● Work request
Retype each entry exactly.

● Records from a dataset
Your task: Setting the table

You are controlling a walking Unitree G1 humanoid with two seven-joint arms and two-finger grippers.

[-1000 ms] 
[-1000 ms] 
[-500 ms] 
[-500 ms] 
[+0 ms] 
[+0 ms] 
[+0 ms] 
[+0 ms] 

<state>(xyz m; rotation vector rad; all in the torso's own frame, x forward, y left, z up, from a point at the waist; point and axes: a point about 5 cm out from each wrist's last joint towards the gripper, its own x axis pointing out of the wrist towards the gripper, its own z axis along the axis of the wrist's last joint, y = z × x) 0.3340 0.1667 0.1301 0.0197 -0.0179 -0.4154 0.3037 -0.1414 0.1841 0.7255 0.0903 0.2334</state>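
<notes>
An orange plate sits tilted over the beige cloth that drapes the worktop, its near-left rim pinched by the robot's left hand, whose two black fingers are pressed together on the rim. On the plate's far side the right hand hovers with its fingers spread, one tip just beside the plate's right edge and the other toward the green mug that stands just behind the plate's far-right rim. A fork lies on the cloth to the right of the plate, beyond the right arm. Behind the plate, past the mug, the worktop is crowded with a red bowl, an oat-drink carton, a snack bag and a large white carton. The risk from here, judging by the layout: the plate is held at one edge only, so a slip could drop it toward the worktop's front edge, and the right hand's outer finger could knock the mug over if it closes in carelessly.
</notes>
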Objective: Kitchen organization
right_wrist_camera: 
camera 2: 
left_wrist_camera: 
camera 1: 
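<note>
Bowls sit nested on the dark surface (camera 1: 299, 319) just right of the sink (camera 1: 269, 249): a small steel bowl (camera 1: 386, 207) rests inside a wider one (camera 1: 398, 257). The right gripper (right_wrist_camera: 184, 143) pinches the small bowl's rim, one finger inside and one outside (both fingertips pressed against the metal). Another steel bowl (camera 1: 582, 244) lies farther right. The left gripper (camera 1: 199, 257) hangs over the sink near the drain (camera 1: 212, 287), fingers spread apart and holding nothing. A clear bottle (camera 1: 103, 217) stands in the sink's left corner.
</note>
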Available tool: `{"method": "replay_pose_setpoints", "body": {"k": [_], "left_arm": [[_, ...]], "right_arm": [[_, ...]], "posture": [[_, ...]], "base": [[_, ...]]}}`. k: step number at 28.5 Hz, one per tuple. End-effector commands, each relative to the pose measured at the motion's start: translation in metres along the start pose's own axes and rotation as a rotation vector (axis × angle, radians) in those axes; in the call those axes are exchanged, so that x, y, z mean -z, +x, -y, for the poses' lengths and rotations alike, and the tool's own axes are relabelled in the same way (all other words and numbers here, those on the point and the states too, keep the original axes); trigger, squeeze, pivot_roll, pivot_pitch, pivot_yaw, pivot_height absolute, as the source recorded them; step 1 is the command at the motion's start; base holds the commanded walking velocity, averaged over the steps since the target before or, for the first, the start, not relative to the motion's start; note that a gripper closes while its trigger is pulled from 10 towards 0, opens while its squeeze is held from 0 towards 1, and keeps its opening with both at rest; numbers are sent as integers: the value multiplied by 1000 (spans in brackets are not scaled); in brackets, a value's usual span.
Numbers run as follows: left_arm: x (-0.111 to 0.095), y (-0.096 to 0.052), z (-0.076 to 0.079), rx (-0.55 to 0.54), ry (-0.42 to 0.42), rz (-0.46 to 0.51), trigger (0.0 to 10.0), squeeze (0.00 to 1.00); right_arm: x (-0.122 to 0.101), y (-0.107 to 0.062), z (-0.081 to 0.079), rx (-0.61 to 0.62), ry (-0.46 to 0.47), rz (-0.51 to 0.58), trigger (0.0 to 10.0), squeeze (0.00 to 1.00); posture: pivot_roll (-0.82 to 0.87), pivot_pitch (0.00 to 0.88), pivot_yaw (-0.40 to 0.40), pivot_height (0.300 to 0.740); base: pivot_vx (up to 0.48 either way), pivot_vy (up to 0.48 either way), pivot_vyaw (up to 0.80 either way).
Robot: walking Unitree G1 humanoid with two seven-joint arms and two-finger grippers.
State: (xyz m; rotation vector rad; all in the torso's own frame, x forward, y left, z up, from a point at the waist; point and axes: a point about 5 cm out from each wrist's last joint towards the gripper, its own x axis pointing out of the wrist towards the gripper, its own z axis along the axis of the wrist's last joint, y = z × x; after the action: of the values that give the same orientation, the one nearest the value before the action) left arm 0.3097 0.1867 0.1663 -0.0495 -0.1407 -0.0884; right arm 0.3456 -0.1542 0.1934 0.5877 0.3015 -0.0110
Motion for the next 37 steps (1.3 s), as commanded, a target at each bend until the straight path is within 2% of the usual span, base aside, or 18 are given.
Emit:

● Task solution
Your task: Setting the table

You are controlling a walking Unitree G1 humanoid with two seven-joint arms and two-finger grippers.

[-1000 ms] 
[-1000 ms] 
[-500 ms] 
[-500 ms] 
[+0 ms] 
[+0 ms] 
[+0 ms] 
[+0 ms] 

<state>(xyz m; rotation vector rad; all in the torso's own frame, x forward, y left, z up, from a point at the waist; point and axes: a point about 5 cm out from each wrist's last joint towards the gripper, its own x axis pointing out of the wrist towards the gripper, its own z axis along the axis of the wrist's last joint, y = z × x) 0.3340 0.1667 0.1301 0.0197 -0.0179 -0.4154 0.3037 -0.1414 0.1841 0.7255 0.0903 0.2334</state>
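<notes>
An orange plate sits tilted over the beige cloth that drapes the worktop, its near-left rim pinched by the robot's left hand, whose two black fingers are pressed together on the rim. On the plate's far side the right hand hovers with its fingers spread, one tip just beside the plate's right edge and the other toward the green mug that stands just behind the plate's far-right rim. A fork lies on the cloth to the right of the plate, beyond the right arm. Behind the plate, past the mug, the worktop is crowded with a red bowl, an oat-drink carton, a snack bag and a large white carton. The risk from here, judging by the layout: the plate is held at one edge only, so a slip could drop it toward the worktop's front edge, and the right hand's outer finger could knock the mug over if it closes in carelessly.
</notes>
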Objective: Kitchen organization
right_wrist_camera: 
camera 2: 
left_wrist_camera: 
camera 1: 
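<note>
Bowls sit nested on the dark surface (camera 1: 299, 319) just right of the sink (camera 1: 269, 249): a small steel bowl (camera 1: 386, 207) rests inside a wider one (camera 1: 398, 257). The right gripper (right_wrist_camera: 184, 143) pinches the small bowl's rim, one finger inside and one outside (both fingertips pressed against the metal). Another steel bowl (camera 1: 582, 244) lies farther right. The left gripper (camera 1: 199, 257) hangs over the sink near the drain (camera 1: 212, 287), fingers spread apart and holding nothing. A clear bottle (camera 1: 103, 217) stands in the sink's left corner.
</note>
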Available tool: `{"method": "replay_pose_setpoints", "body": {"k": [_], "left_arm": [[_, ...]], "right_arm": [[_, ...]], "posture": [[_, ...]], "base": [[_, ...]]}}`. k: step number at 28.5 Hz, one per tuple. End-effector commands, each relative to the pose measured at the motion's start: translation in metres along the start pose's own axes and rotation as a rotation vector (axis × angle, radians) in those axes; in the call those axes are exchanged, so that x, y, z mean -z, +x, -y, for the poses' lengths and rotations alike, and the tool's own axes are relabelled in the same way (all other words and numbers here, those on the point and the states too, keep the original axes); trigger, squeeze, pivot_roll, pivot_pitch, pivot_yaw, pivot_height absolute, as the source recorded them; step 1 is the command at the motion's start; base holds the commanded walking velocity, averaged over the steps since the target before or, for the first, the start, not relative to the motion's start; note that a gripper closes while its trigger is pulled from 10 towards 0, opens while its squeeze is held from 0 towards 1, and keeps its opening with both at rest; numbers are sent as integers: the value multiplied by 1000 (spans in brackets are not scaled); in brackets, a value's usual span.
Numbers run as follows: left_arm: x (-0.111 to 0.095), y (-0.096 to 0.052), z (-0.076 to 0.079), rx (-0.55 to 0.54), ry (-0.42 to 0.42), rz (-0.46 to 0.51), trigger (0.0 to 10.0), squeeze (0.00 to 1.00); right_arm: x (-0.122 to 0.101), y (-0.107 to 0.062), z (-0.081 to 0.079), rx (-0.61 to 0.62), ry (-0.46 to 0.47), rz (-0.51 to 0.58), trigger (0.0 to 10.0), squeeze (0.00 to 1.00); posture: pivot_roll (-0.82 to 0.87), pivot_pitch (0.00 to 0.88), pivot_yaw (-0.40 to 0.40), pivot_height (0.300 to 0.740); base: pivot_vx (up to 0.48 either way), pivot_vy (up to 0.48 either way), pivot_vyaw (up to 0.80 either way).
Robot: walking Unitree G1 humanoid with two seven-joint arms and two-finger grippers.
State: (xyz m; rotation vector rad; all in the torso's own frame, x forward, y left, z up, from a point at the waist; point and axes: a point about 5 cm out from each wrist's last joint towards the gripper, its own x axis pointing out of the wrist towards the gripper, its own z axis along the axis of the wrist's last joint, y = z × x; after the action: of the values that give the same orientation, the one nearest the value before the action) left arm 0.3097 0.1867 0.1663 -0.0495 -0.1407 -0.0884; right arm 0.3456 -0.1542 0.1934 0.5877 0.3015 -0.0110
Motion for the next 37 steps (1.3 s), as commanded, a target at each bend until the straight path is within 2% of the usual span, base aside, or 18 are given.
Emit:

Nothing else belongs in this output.